Der Fall: In einem metallverarbeitenden Betrieb mit einem Betriebsrat bestand seit 1967 eine Betriebsvereinbarung zur Eingruppierung auf der Grundlage einer analytischen Arbeitsbewertung sowie zur Prämienzahlung. Im Juni 2017 unterschrieb der Betriebsratsvorsitzende 2 ablösende Betriebsvereinbarungen. Die Ablösungen waren für die gewerblichen Arbeitnehmer negativ. Also klagte ein Mitarbeiter auf Feststellung, dass er entsprechend der bisherigen Betriebsvereinbarung einzugruppieren und zu vergüten sei. Im Prozess stellte sich heraus, dass der Betriebsratsvorsitzende die Betriebsvereinbarungen aus dem Jahr 2017 ohne wirksamen Beschluss des Betriebsrats unterschrieben hatte. Eine informelle Abstimmung hatte intern aber stattgefunden. Dem Gremium war die bevorstehende Unterzeichnung also bekannt.
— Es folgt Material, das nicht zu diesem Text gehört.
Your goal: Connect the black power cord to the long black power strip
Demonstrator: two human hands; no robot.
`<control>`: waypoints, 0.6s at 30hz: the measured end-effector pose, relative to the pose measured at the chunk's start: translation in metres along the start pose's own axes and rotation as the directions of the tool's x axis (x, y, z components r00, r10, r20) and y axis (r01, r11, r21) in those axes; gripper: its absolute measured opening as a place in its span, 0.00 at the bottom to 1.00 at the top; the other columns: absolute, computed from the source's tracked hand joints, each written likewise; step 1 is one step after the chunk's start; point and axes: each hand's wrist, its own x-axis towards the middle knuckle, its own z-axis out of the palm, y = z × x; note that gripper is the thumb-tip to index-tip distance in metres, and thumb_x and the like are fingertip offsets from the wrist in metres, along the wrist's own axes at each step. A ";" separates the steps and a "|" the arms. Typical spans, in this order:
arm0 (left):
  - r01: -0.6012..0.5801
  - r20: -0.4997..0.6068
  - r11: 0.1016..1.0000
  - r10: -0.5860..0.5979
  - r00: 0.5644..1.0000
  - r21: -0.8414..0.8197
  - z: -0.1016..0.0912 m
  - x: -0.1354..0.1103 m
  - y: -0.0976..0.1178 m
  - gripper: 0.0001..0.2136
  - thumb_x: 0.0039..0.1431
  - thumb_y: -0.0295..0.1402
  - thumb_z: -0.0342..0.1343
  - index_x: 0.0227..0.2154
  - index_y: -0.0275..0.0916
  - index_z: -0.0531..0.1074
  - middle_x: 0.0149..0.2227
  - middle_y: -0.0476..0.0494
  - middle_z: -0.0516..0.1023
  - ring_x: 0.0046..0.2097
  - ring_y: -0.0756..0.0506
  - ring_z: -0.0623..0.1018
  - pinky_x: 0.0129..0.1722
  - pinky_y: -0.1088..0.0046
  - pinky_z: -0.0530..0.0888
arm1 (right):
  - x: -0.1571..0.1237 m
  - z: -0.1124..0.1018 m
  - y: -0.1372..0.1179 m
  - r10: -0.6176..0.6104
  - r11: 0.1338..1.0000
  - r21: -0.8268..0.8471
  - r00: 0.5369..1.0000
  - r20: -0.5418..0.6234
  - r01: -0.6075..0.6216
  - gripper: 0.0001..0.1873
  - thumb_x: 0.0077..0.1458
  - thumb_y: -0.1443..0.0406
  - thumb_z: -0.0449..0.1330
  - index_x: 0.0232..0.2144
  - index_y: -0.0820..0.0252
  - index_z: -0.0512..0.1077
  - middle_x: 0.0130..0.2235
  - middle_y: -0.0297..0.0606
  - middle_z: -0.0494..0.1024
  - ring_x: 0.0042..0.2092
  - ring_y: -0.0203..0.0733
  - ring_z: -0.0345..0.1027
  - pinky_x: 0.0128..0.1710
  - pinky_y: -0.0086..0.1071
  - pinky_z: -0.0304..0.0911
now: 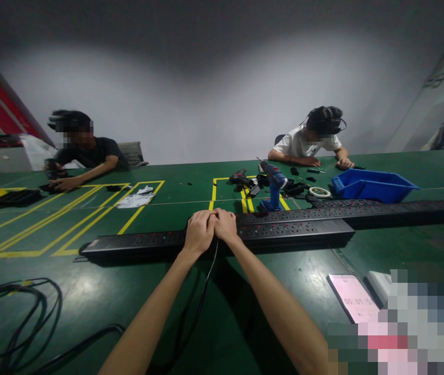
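Observation:
A long black power strip [292, 232] lies across the green table in front of me. My left hand [199, 232] and my right hand [225, 226] are side by side on its middle, fingers curled and closed over something hidden beneath them. A thin black cable [206, 284] runs from under my hands toward me. A second long black power strip [382, 208] lies just behind the first, to the right.
A blue cordless drill [273, 185] stands behind the strips, with small black parts and a tape roll [319, 191] around it. A blue bin [372, 185] sits at right. Coiled black cables [14, 307] lie at left. Two people sit across the table. A timer [357, 299] lies near right.

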 end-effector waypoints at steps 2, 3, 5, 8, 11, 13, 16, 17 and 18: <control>-0.005 0.015 0.999 0.005 1.000 0.043 -0.001 -0.007 -0.007 0.15 0.66 0.33 0.42 0.46 0.41 0.73 0.49 0.42 0.77 0.53 0.42 0.71 0.56 0.60 0.65 | 0.000 0.000 0.000 0.033 0.998 0.061 0.999 -0.015 -0.032 0.15 0.60 0.67 0.48 0.42 0.56 0.73 0.47 0.39 0.78 0.50 0.43 0.68 0.56 0.40 0.50; -0.008 0.029 0.998 0.006 1.000 0.064 0.000 -0.010 -0.010 0.15 0.65 0.31 0.42 0.46 0.41 0.73 0.49 0.42 0.77 0.53 0.41 0.71 0.56 0.60 0.65 | 0.001 0.000 0.001 0.044 0.995 0.091 0.999 -0.020 -0.042 0.15 0.59 0.68 0.48 0.42 0.55 0.73 0.47 0.38 0.78 0.50 0.42 0.68 0.56 0.39 0.51; -0.016 0.070 0.994 0.008 0.998 0.109 0.004 -0.014 -0.015 0.14 0.62 0.28 0.44 0.44 0.41 0.73 0.48 0.42 0.77 0.53 0.41 0.71 0.55 0.60 0.65 | 0.000 0.000 0.001 0.064 0.988 0.140 0.997 -0.037 -0.058 0.17 0.57 0.70 0.48 0.42 0.55 0.73 0.46 0.36 0.79 0.50 0.41 0.69 0.56 0.37 0.52; -0.039 0.124 0.987 0.019 0.992 0.159 0.009 -0.018 -0.019 0.14 0.58 0.26 0.45 0.41 0.42 0.73 0.46 0.42 0.78 0.52 0.40 0.72 0.55 0.59 0.65 | 0.000 -0.001 0.003 0.083 0.979 0.190 0.995 -0.061 -0.070 0.17 0.56 0.71 0.48 0.41 0.55 0.74 0.44 0.35 0.80 0.48 0.42 0.70 0.56 0.37 0.54; -0.050 0.125 0.984 0.029 0.992 0.172 0.012 -0.018 -0.020 0.14 0.57 0.24 0.45 0.41 0.42 0.73 0.46 0.42 0.78 0.52 0.40 0.72 0.55 0.59 0.64 | -0.001 0.001 0.005 0.079 0.972 0.227 0.994 -0.074 -0.061 0.17 0.55 0.71 0.49 0.40 0.55 0.74 0.43 0.35 0.80 0.47 0.42 0.71 0.54 0.36 0.57; -0.055 0.125 0.984 0.034 0.992 0.170 0.012 -0.018 -0.019 0.14 0.56 0.24 0.45 0.40 0.42 0.73 0.46 0.42 0.78 0.51 0.40 0.72 0.55 0.59 0.64 | 0.000 0.004 0.009 0.076 0.963 0.266 0.994 -0.076 -0.053 0.17 0.54 0.71 0.49 0.40 0.55 0.74 0.43 0.35 0.80 0.46 0.41 0.71 0.52 0.35 0.60; -0.060 0.132 0.985 0.038 0.991 0.164 0.011 -0.018 -0.018 0.13 0.56 0.24 0.46 0.39 0.42 0.72 0.46 0.43 0.78 0.51 0.40 0.72 0.55 0.59 0.64 | 0.002 0.007 0.016 0.073 0.925 0.378 0.994 -0.086 -0.035 0.18 0.53 0.72 0.48 0.39 0.55 0.73 0.43 0.34 0.79 0.46 0.39 0.71 0.49 0.32 0.62; -0.058 0.132 0.985 0.036 0.991 0.162 0.011 -0.018 -0.018 0.13 0.56 0.24 0.46 0.39 0.42 0.72 0.46 0.43 0.78 0.52 0.40 0.72 0.55 0.59 0.64 | 0.003 0.007 0.018 0.070 0.904 0.426 0.993 -0.094 -0.023 0.18 0.53 0.72 0.48 0.39 0.55 0.73 0.43 0.34 0.79 0.46 0.38 0.72 0.49 0.31 0.63; -0.055 0.129 0.986 0.035 0.991 0.159 0.011 -0.018 -0.017 0.13 0.56 0.24 0.45 0.38 0.42 0.72 0.45 0.43 0.78 0.51 0.40 0.72 0.55 0.59 0.64 | 0.003 0.007 0.019 0.068 0.881 0.473 0.992 -0.107 -0.010 0.17 0.53 0.72 0.47 0.39 0.56 0.73 0.43 0.35 0.79 0.46 0.37 0.72 0.49 0.30 0.63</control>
Dem Arbeitgeber war die fehlende Beschlussfassung bis zu dem Prozess nicht bekannt. Ein nachträglicher Genehmigungsbeschluss wurde nicht gefasst.
RECHTSPRECHUNG
Keine Dienstvereinbarung ohne Beschlussfassung des Personalrats
Ohne Personalratsbeschluss darf der Vorsitzende Ihres Personalratsgremiums nicht handeln und auch keine Dienstvereinbarung abschließen. Denn damit würde er im Alleingang ohne oder sogar gegen den Willen des restlichen Gremiums handeln. Sie sind ein Kollegialorgan, Sie bilden sich einen gemeinsamen Willen, den Sie durch den Personalratsbeschluss demonstrieren. Handelt der Vorsitzende ohne wirksamen Personalratsbeschluss, ist die Handlung unwirksam (Bundesarbeitsgericht BAG, 8.2.2022, Az. 1 AZR 233/21). Der Fall spielt zwar in der freien Wirtschaft, ist auf Sie aber übertragbar.